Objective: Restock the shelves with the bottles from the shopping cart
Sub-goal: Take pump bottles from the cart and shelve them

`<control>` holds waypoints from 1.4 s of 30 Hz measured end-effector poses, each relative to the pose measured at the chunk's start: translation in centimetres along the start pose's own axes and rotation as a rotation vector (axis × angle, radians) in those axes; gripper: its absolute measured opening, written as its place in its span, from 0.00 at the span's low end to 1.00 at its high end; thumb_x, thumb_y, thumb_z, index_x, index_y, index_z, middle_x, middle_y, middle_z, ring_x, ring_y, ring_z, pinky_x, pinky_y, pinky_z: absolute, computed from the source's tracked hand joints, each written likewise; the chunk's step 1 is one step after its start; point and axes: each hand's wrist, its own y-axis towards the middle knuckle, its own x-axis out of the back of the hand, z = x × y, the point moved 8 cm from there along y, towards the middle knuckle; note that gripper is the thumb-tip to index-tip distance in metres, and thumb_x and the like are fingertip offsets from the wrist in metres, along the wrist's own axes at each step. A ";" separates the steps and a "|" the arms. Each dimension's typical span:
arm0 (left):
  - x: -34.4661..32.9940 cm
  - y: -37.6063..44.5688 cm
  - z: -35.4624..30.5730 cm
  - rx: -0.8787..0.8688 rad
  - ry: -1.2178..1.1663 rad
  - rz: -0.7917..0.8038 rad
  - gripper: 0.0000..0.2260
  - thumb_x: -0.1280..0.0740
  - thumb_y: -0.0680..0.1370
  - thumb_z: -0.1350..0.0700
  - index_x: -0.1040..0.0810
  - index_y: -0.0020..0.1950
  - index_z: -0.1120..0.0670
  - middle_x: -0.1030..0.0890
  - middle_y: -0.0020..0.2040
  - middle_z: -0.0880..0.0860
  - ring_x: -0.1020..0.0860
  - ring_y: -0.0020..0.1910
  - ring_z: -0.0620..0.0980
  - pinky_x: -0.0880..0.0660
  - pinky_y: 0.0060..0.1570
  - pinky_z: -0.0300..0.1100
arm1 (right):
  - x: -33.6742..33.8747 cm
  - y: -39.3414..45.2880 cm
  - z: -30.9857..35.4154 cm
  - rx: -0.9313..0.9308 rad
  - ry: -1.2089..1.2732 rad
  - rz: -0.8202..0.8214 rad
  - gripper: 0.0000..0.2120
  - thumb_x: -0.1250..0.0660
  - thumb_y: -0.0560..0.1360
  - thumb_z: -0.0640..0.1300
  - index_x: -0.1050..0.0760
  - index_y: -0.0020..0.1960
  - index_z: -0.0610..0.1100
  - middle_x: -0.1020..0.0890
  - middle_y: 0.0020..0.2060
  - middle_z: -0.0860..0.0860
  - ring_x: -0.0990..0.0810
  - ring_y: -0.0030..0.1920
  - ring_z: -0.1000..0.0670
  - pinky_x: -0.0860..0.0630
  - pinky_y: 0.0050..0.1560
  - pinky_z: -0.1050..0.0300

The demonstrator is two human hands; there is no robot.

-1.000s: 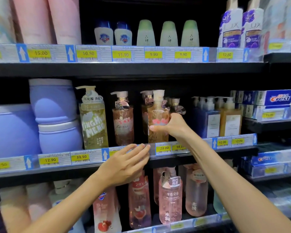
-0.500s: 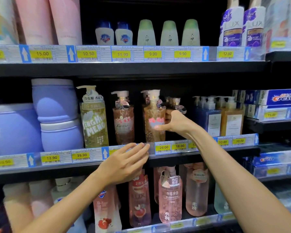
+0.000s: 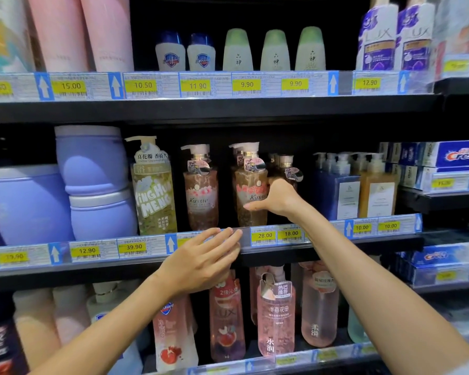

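Standing upright at mid-frame on the middle shelf point(image 3: 322, 249), the amber pump bottle point(image 3: 251, 190) is keeping its long axis vertical, pump head at the top with the white spout pointing toward frame left. Its label is facing slightly left of the camera. The right hand point(image 3: 278, 198) is gripping it from the right side, thumb lying across the lower front and fingers wrapping behind the body. The left hand point(image 3: 201, 259) is lying flat, fingers straight and together, fingertips touching the price strip point(image 3: 264, 235) at the shelf's front edge, holding nothing.

Room: a dark gap is showing between this bottle and a matching amber bottle point(image 3: 201, 188) to its left. Just behind and right, a third bottle point(image 3: 286, 169) of the same kind is sitting close. The shelf above is leaving only a little headroom over the pump. The base is sitting just behind the strip.

Materials: clear plastic body, amber liquid with speckled flecks, pink flower print, gold collar, paper tag at the neck. Rounded lilac tubs point(image 3: 92, 161) are stacking at mid-left; toothpaste boxes point(image 3: 460, 155) are sitting at right.
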 end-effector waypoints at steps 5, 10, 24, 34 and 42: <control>0.1 0.0 -0.1 0.000 0.001 0.002 0.12 0.37 0.77 0.55 0.19 0.55 0.59 0.21 0.61 0.59 0.22 0.58 0.55 0.28 0.60 0.48 | -0.3 0.4 -0.4 -0.073 -0.044 -0.037 0.15 0.22 0.68 0.46 0.22 0.48 0.38 0.21 0.43 0.48 0.22 0.46 0.49 0.27 0.41 0.60; 0.1 0.1 -0.1 0.001 0.004 0.012 0.12 0.38 0.77 0.55 0.19 0.54 0.59 0.21 0.61 0.59 0.22 0.58 0.55 0.28 0.61 0.48 | -0.6 0.6 -0.5 -0.087 -0.075 -0.060 0.14 0.24 0.71 0.46 0.24 0.47 0.37 0.22 0.41 0.48 0.24 0.45 0.50 0.27 0.42 0.59; 0.3 0.3 -0.1 0.006 -0.013 0.019 0.12 0.38 0.77 0.56 0.17 0.51 0.59 0.20 0.61 0.59 0.20 0.57 0.55 0.25 0.59 0.48 | -1.5 0.6 -0.6 -0.160 -0.158 -0.055 0.27 0.28 0.73 0.55 0.27 0.59 0.34 0.19 0.50 0.42 0.22 0.47 0.47 0.29 0.43 0.59; 0.1 0.0 0.1 0.010 -0.021 0.042 0.11 0.37 0.77 0.55 0.19 0.54 0.59 0.21 0.62 0.60 0.21 0.58 0.56 0.24 0.58 0.49 | 1.2 -1.8 0.3 -0.039 -0.143 -0.134 0.21 0.28 0.73 0.54 0.27 0.54 0.39 0.24 0.45 0.48 0.24 0.44 0.51 0.25 0.45 0.57; 1.2 1.0 -1.9 0.289 -0.152 -0.007 0.12 0.37 0.75 0.60 0.18 0.52 0.64 0.22 0.63 0.62 0.22 0.58 0.60 0.29 0.61 0.52 | 2.2 -19.8 -5.1 0.295 -0.062 -0.383 0.13 0.34 0.78 0.45 0.26 0.63 0.48 0.23 0.58 0.58 0.28 0.60 0.62 0.36 0.61 0.73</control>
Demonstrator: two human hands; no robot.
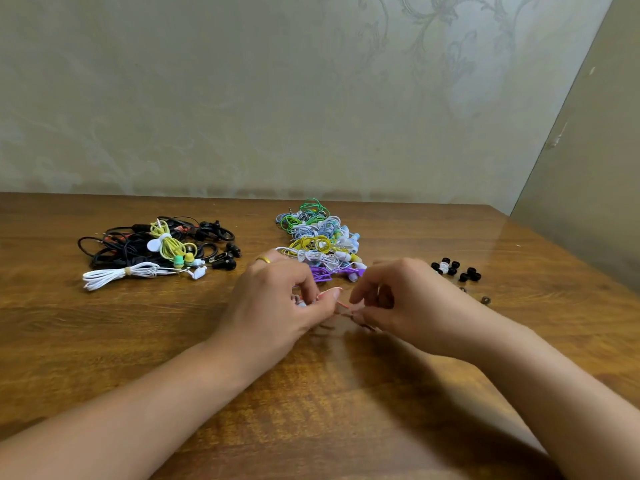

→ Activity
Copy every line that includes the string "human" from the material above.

→ Response
The demonstrator is two human hands; there is no robot.
Demonstrator: two human hands; no robot.

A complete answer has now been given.